Scientists leverage machine learning and data science to improve chickpea farming
Scientists in Israel have developed a machine learning (ML) tool that combines satellite imagery and weather data to monitor chickpea crop health. The system accurately estimates values such as the Leaf Area Index (LAI) and Leaf Water Potential (LWP) in commercial fields, to help farmers make smarter irrigation decisions and improve yields.
Machine learning is emerging as a key tool in the food industry, helping predict pre-harvest tomato quality and, when paired with methods like DNA barcoding, combat honey fraud.
The research, conducted by the Hebrew University of Jerusalem, integrated high-resolution Sentinel-2 satellite imagery with weather data to estimate key plant health indicators, such as LAI and LWP. These factors play a critical role in understanding canopy development and water stress in chickpea, a vital crop for semi-arid regions worldwide, note the researchers.
“The ML is used to estimate and validate chickpea traits, the estimated values with their spatial distribution support decision making that at this point in time are in the hands of the growers,” Omer Perach and Dr. Ittai Herrmann from the Faculty of Agriculture at Hebrew University, tell Food Ingredients First.
“Our goal was to create something that doesn’t just work in the lab but helps farmers in the field. With this system, we can offer growers spatial maps of plant development and water status across their entire field. This kind of information allows for more precise and timely irrigation,” adds Perach.

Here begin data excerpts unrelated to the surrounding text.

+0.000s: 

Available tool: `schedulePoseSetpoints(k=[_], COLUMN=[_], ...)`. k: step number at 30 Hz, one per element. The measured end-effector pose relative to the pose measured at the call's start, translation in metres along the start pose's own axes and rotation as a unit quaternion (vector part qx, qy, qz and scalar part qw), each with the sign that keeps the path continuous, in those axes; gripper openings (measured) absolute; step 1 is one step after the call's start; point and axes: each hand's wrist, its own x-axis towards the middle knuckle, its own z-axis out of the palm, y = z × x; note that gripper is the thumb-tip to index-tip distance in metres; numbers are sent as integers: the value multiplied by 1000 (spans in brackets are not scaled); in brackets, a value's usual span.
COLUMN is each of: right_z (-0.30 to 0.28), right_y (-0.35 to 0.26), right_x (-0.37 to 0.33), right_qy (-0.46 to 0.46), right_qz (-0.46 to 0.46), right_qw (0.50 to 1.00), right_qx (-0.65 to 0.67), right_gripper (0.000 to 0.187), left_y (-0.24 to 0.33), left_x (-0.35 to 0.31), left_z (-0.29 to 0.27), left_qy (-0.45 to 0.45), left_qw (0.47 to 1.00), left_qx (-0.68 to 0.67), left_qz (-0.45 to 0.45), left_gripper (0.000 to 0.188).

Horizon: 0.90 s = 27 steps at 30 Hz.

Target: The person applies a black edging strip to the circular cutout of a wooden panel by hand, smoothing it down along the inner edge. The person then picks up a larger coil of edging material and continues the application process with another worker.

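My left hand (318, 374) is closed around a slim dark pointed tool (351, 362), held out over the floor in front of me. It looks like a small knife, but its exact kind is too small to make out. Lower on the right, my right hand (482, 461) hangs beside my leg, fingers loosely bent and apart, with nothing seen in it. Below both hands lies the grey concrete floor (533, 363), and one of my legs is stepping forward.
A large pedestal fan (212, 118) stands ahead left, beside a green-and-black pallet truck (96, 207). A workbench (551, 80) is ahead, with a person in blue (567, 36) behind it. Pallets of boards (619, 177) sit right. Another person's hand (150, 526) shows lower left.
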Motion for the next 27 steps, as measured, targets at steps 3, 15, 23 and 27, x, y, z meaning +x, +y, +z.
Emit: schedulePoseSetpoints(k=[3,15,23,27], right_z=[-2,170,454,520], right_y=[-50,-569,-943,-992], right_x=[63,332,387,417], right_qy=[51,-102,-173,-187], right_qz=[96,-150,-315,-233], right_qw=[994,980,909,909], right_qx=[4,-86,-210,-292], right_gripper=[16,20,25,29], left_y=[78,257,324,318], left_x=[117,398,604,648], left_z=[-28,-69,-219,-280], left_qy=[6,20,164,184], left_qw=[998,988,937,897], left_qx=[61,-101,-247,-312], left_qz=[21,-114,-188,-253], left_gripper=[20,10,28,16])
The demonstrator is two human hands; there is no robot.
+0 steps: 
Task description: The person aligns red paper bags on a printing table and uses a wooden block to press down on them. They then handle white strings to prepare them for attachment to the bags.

The study, published in the European Journal of Agronomy, combined data science with agronomy to test the machine learning models using a “leave-field-out” strategy. This strategy mimics real-world conditions where new fields have not previously been used to train the models, making the tool relevant and reliable for practical use.
Improving yields
The study states that the team’s machine learning models achieved high accuracy for estimating LAI and were able to distinguish between different levels of water stress, even under real-world variability across 17 commercial fields.
By combining plant growth maps with watering schedules, the researchers showed that farmers could anticipate what their crops need and boost their harvests.
“The response of chickpea plants to irrigation regimes can be observed from space,” says Herrmann. “What we’ve developed is a scalable way to detect within-field variability using free satellite data and standard weather station inputs. This helps transform intuition-based farming into data-driven management.”
The team faced various on field challenges during the study, Perach and Herrmann tells us. “ The data collection was a big challenge. In our models real field-measured values are used (hundreds of samples were acquired in commercial fields).”
The scientists expect the findings to lay the groundwork for integrating these models into platforms like Google Earth Engine, for global farmer access, including regions with limited technical infrastructure.
“Another paper is under review now for using more advanced tools in Google Earth Engine,” they tell us.
In the future, for the model to evolve for other crops, the scientists suggest that “data should be acquired, models should be developed.”
“The tool is freely available to use, it can help people make decisions based on more information than without using the tool. If there is a smartphone with reception the GEE tool can work,” Perach and Herrmann conclude.
The Hebrew University Intramural Research Fund, the Association of Field Crop Farmers in Israel, and the Chief Scientist of the Israeli Ministry of Agriculture and Food Security supported the research.